## Exercise brief:
Across the entries below, work out how many lines contain "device". Please give the number only.

◆ ◆ ◆ ◆ ◆

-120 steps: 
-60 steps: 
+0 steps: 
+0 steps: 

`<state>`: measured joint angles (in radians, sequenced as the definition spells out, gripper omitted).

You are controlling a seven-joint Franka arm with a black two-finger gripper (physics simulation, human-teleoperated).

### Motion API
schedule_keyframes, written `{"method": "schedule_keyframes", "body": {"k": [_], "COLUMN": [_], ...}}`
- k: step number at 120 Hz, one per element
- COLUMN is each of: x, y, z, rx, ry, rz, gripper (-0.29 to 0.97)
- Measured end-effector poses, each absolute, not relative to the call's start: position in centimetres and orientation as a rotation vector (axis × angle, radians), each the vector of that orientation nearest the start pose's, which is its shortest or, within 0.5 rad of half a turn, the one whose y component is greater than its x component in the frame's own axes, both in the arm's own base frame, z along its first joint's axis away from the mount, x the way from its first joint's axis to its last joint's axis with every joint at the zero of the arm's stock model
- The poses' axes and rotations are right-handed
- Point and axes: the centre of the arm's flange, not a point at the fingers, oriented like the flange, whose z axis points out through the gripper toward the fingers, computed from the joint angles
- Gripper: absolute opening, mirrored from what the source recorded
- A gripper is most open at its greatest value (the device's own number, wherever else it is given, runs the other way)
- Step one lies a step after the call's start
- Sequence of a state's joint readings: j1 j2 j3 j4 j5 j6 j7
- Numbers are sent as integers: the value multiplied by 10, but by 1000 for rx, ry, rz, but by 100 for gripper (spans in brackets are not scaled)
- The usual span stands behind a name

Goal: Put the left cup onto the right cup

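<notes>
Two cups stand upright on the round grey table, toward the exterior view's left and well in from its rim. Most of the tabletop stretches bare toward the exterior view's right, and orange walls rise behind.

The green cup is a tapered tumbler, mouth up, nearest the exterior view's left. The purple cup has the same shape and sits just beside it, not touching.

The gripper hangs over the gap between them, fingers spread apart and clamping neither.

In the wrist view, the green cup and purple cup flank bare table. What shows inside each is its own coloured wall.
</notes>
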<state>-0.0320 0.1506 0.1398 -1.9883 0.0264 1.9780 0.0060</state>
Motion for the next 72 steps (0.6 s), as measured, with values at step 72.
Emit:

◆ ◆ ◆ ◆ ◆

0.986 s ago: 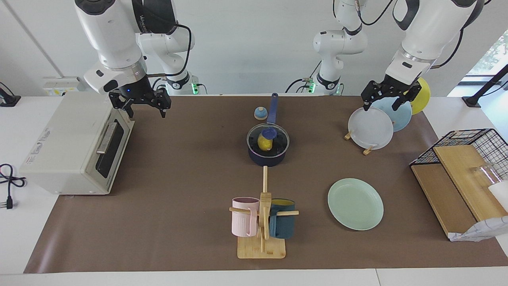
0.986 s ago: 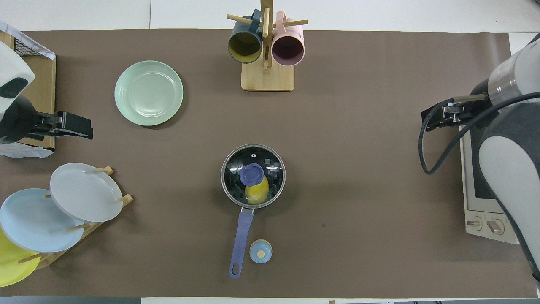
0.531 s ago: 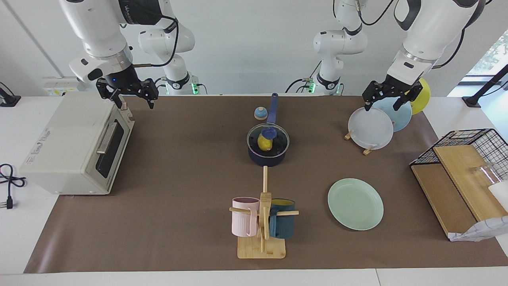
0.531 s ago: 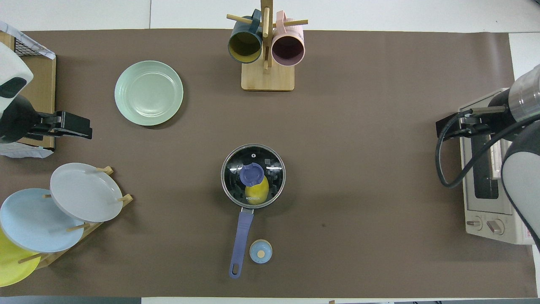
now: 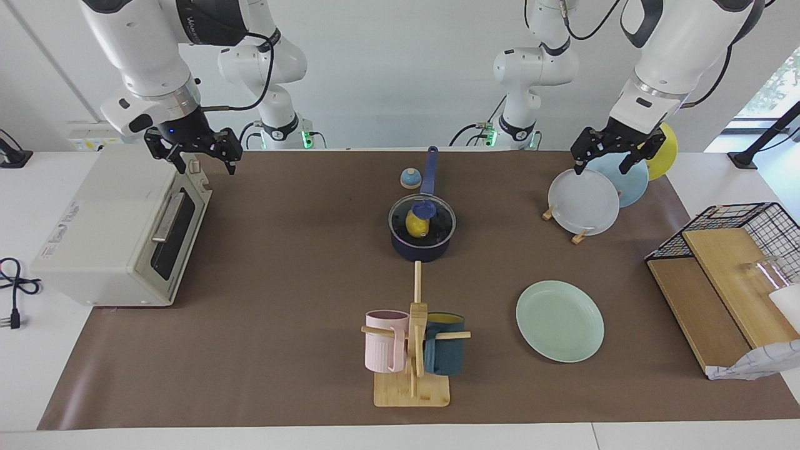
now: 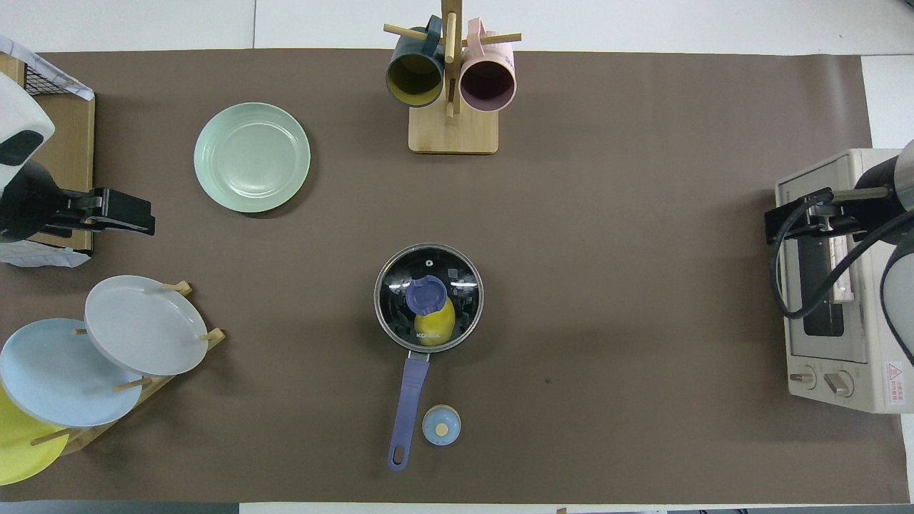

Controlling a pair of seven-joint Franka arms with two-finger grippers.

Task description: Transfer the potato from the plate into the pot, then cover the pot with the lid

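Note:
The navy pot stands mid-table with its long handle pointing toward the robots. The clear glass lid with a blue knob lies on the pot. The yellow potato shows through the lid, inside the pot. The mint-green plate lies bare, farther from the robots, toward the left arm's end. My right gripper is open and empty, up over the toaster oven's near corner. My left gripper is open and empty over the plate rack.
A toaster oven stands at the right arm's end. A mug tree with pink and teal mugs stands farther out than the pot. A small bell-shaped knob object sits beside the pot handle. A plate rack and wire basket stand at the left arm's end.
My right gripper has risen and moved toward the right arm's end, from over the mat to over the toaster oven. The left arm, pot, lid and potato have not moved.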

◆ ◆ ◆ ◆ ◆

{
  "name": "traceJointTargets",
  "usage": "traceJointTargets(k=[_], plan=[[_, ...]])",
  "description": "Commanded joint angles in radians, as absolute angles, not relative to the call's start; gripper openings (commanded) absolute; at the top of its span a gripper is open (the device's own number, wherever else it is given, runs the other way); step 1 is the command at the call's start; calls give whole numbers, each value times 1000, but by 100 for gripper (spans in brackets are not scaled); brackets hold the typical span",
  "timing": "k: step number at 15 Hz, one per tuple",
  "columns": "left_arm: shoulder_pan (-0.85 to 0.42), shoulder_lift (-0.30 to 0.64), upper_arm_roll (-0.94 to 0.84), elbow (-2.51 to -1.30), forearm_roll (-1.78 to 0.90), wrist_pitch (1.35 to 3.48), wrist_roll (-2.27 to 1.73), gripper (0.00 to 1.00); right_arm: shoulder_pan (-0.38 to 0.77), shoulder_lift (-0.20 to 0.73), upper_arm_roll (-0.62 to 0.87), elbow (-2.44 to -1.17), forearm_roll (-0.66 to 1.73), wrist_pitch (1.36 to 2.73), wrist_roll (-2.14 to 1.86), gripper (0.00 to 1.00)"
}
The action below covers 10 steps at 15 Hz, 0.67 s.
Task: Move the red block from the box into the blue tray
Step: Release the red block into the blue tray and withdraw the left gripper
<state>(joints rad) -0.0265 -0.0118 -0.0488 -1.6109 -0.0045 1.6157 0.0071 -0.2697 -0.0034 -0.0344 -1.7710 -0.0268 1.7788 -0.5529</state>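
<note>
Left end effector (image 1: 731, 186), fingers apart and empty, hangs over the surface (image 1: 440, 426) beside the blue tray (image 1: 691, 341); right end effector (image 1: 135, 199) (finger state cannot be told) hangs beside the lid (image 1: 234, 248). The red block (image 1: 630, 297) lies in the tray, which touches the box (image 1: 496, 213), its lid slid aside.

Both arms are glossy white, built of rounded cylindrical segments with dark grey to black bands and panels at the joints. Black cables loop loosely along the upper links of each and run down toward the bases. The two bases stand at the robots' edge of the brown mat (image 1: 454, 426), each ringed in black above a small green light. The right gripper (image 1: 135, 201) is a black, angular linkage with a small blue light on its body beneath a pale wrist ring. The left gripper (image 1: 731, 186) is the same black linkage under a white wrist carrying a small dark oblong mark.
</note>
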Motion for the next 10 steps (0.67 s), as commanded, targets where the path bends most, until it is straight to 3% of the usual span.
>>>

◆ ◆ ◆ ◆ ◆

## Reply:
2